Rispetto allo storytelling generale i miei riferimenti sono sicuramente i grandi cantautori italiani degli italiani degli anni ’70. Nella contemporaneità Rancore e Claver Gold hanno raccontato dei bellissimi episodi. Quello che mi caratterizza è sicuramente che in tutte le mie canzoni sono presenti delle storie, sono uno storyteller sistematico.

Un altro artista che, per certi versi, le assomiglia è Caparezza. Nel suo nuovo album è presente una collaborazione proprio con il rapper pugliese. Com’è stato lavorare con lui?
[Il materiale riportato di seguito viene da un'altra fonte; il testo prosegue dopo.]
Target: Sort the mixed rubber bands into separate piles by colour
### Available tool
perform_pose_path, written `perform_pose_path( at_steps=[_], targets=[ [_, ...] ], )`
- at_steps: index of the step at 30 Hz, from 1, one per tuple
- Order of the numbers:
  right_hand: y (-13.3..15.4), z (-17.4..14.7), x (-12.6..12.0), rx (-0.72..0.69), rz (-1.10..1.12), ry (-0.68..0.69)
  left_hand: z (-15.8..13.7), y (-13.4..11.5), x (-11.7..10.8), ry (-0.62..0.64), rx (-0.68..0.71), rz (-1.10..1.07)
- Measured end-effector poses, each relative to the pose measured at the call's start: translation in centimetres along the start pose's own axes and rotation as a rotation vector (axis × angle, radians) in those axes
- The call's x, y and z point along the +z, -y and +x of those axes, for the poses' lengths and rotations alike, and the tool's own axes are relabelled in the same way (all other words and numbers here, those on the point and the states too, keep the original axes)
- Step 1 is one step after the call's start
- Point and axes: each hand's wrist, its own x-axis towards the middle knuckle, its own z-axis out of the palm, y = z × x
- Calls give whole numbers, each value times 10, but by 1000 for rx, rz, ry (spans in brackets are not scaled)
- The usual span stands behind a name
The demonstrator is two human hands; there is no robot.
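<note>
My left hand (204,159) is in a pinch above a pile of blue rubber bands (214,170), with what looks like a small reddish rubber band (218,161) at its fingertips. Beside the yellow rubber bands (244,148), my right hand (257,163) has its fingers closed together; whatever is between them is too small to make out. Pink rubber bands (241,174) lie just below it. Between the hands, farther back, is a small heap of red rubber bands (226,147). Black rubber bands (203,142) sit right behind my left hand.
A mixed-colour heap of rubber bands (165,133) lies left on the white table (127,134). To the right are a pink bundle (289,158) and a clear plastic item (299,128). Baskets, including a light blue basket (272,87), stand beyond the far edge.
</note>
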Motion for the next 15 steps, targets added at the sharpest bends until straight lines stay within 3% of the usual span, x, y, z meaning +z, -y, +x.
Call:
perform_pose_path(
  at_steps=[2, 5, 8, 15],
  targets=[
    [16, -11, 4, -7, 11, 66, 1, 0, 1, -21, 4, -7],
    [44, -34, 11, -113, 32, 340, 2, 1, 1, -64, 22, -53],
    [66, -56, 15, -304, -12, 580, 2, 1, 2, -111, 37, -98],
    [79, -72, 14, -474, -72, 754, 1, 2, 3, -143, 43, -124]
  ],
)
Caparezza è una persona squisita oltre che un grandissimo artista. È stato molto facile e piacevole lavorare con lui, anche perché è un grande professionista. È sempre stato un punto di riferimento per me: infatti, è stato forse l’unico a portare alcuni concetti, anche di carattere culturale, al grandissimo pubblico.

Ascolta anche rap italiano? Chi le piace di più? Vorrebbe collaborare con qualcuno in particolare?

Ascolto principalmente rapper con un livello di scrittura molto alto: Dargen D’Amico, Rancore, Claver Gold, Carlo Corallo e Johnny Marsiglia. Sono tanti gli artisti con cui ho collaborato e con cui vorrei collaborare, tra questi sicuramente Johnny Marsiglia e Kaos.

Negli ultimi periodi è molto di moda parlare male di alcuni politici più per farsi pubblicità, che per vere e proprie idee personali. Cosa pensa della separazione dei ruoli, ovvero il politico fa il politico, mentre il cantante fa il cantante?

L’argomento è decisamente attuale. Spesso si usa la protesta politica per farsi pubblicità, però è vero anche che un artista ha tutto il diritto di dire quello che pensa in ambito politico. Soprattutto in alcuni ambiti, un artista ha anche il potere di rappresentare la propria fascia di utenza con un certo tipo di pensiero. È molto labile il limite tra le due cose. Viviamo in un periodo di comunicazione distorta dove il concetto di post-verità ne fa davvero da padrone. Capire il perché di alcune affermazioni, a volte, non è per niente facile e scontato. Un artista ha comunque tutto il diritto di dire quello che meglio crede. Il politico deve fare il politico perché è pagato per questo, l’artista è un essere umano e quindi ha un pensiero politico. Perché non dovrebbe poterlo comunicare attraverso i suoi testi? Nel momento in cui la vita è sempre politica, l’arte, che è espressione della vita, è politica a sua volta.